Having read the actual detailed article what seems to be happening is that
some customers buy "on-premises licenses" without mobility rights, and MSFT
used to let them use those licenses on outsourced hardware. But people were
using those licenses to just put their deployments on general cloud services-
which is not what the license was intended for. The license was intended for
fixed, outsourced bare metal hardware.

Basically, MSFT is just catching up to the fact cloud services exist and
you're going to need a specific license if you want to run the software on the
cloud.
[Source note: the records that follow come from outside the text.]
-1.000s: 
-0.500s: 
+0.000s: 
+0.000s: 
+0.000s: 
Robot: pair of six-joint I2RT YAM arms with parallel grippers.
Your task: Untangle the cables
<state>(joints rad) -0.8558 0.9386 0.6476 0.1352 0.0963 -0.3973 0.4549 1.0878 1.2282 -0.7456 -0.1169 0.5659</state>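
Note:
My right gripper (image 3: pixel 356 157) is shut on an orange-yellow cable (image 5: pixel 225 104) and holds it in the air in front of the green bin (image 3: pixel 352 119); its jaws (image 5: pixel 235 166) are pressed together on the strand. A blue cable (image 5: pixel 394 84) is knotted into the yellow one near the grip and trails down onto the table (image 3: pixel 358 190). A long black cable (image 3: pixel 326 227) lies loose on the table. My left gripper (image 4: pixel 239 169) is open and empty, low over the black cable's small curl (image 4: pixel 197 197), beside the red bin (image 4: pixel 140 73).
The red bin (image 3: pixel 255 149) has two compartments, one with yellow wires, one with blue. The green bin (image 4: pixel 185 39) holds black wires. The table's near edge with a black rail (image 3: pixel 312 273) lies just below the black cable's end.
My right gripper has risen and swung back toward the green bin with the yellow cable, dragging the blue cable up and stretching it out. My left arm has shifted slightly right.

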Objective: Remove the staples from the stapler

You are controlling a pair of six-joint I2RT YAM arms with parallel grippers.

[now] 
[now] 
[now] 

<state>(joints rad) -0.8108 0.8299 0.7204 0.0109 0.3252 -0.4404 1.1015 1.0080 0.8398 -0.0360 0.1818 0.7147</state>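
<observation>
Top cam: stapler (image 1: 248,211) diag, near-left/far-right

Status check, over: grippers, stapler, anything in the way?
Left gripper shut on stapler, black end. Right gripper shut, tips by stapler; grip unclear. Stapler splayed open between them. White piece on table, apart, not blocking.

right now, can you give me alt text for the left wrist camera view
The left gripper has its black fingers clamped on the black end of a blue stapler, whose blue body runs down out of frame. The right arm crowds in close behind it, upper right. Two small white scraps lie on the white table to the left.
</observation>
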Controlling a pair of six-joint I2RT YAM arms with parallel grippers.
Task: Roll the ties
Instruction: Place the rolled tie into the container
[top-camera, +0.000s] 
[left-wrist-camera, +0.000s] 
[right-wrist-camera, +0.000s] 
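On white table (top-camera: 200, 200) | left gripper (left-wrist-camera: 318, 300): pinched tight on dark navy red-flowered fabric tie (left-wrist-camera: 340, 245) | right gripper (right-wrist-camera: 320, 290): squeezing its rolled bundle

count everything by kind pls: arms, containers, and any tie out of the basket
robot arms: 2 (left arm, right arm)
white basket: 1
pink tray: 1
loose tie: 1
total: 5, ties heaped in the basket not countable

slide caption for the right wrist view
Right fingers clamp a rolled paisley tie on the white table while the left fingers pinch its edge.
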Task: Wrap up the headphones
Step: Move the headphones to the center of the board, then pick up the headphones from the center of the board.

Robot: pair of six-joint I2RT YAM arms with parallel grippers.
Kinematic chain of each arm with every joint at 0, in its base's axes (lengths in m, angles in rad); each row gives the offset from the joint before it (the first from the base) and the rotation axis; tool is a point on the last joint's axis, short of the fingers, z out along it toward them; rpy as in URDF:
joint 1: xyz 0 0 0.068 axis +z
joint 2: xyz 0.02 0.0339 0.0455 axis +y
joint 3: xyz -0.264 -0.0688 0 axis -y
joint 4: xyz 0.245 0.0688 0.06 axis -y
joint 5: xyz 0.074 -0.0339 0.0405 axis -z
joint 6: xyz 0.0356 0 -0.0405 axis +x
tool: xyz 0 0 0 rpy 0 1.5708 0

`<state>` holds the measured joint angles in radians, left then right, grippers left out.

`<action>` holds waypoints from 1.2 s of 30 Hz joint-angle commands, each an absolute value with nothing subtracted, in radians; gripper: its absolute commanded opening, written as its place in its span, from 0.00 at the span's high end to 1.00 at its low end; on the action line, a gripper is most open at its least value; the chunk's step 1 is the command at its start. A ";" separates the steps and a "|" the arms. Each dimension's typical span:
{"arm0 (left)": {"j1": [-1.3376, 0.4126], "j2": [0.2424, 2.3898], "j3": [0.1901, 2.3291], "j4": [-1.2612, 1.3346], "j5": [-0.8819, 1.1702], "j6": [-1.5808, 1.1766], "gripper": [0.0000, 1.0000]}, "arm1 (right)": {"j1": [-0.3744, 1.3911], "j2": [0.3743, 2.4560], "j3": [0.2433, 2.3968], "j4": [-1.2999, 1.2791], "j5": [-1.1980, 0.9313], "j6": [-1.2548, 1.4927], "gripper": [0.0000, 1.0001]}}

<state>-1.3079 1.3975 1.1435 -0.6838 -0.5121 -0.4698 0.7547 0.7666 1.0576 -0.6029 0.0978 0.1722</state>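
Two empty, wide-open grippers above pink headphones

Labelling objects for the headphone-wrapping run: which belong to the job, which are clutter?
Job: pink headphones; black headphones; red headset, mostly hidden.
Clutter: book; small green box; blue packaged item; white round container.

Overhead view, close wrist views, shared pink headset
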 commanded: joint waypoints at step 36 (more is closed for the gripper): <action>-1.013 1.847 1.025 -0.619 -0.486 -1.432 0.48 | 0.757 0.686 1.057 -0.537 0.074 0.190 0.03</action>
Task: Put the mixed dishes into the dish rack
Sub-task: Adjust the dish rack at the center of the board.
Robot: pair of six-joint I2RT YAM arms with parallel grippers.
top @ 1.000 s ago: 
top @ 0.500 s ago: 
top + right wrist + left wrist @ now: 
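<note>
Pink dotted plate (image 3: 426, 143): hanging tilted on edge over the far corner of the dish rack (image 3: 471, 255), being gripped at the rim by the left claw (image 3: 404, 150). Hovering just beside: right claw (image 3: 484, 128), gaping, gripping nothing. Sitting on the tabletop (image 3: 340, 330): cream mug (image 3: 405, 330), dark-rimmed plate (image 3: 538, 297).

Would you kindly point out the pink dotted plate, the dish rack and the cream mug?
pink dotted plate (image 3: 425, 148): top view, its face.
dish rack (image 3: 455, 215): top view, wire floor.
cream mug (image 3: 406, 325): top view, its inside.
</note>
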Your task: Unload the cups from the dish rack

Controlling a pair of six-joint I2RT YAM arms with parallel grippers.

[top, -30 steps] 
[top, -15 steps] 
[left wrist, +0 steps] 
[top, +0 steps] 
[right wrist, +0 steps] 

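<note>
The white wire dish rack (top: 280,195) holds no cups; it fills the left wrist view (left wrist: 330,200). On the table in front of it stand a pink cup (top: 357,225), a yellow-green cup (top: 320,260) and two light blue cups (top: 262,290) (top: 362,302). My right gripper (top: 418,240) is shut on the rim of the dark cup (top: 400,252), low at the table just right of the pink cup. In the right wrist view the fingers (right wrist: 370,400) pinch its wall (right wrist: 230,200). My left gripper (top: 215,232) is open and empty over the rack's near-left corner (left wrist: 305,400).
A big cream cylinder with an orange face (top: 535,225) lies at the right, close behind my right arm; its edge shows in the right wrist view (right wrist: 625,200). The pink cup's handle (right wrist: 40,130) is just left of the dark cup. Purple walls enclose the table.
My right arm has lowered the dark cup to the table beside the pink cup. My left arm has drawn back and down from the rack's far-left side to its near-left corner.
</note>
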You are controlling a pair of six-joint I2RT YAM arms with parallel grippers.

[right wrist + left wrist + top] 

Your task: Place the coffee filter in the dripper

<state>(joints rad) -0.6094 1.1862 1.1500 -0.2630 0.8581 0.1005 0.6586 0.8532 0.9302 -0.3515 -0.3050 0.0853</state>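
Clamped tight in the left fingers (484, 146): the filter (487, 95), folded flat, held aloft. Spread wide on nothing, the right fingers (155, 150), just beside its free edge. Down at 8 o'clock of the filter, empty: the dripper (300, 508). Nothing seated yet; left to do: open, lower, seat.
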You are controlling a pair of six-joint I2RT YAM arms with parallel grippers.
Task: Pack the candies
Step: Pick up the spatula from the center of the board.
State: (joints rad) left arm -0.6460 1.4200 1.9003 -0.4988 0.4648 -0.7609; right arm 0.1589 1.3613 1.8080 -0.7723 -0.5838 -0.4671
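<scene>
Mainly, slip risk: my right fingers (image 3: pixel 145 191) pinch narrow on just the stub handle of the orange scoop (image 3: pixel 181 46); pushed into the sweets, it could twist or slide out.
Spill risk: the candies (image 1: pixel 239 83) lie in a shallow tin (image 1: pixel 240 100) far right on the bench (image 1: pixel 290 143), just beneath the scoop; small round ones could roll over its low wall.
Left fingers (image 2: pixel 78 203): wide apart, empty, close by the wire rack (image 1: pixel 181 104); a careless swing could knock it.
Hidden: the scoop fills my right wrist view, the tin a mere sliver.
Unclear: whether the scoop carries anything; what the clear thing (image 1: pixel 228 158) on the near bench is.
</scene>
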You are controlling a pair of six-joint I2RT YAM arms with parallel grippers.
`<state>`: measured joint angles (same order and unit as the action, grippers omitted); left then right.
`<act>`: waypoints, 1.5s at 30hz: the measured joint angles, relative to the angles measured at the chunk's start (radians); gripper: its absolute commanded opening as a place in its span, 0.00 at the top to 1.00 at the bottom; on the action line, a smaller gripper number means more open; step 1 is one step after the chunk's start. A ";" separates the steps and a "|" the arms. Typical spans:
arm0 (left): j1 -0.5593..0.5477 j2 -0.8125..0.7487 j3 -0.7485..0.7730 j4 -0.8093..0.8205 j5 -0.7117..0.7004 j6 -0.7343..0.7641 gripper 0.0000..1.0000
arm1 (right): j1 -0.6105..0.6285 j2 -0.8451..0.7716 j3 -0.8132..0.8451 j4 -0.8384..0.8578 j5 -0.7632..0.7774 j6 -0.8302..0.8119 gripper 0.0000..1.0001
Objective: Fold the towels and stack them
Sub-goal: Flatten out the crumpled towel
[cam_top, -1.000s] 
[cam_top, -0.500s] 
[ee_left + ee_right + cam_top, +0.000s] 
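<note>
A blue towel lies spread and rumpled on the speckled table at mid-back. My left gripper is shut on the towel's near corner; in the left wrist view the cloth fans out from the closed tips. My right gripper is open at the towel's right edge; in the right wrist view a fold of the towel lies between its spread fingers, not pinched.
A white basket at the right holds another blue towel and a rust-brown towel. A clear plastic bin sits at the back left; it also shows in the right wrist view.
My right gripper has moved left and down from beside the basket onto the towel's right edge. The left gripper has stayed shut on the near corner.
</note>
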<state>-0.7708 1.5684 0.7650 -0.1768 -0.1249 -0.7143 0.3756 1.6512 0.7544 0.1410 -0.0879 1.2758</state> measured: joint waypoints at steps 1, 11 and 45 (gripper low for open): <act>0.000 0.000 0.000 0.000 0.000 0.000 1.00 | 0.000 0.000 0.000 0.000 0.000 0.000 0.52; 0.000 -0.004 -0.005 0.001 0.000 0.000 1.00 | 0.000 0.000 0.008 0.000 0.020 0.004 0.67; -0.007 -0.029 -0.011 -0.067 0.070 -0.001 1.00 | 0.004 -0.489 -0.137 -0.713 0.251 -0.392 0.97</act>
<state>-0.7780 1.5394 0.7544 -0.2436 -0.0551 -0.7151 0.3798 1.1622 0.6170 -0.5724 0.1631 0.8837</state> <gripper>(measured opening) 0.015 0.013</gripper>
Now, apparently this author finds this surprising, but given that the
license he's complaining about is an "on premises" license it sounds more like
MSFT were being generous by letting customers use the licenses on outsourced
hardware, and never intended it to be carte blanche for running your "on
premises" license in the cloud - which is very obviously _not_ on your
premises.

What it sounds like is happening at the moment is Amazon is running a shit
tonne of MSFT software without any MSFT licenses. Which sounds pretty cheeky
to me.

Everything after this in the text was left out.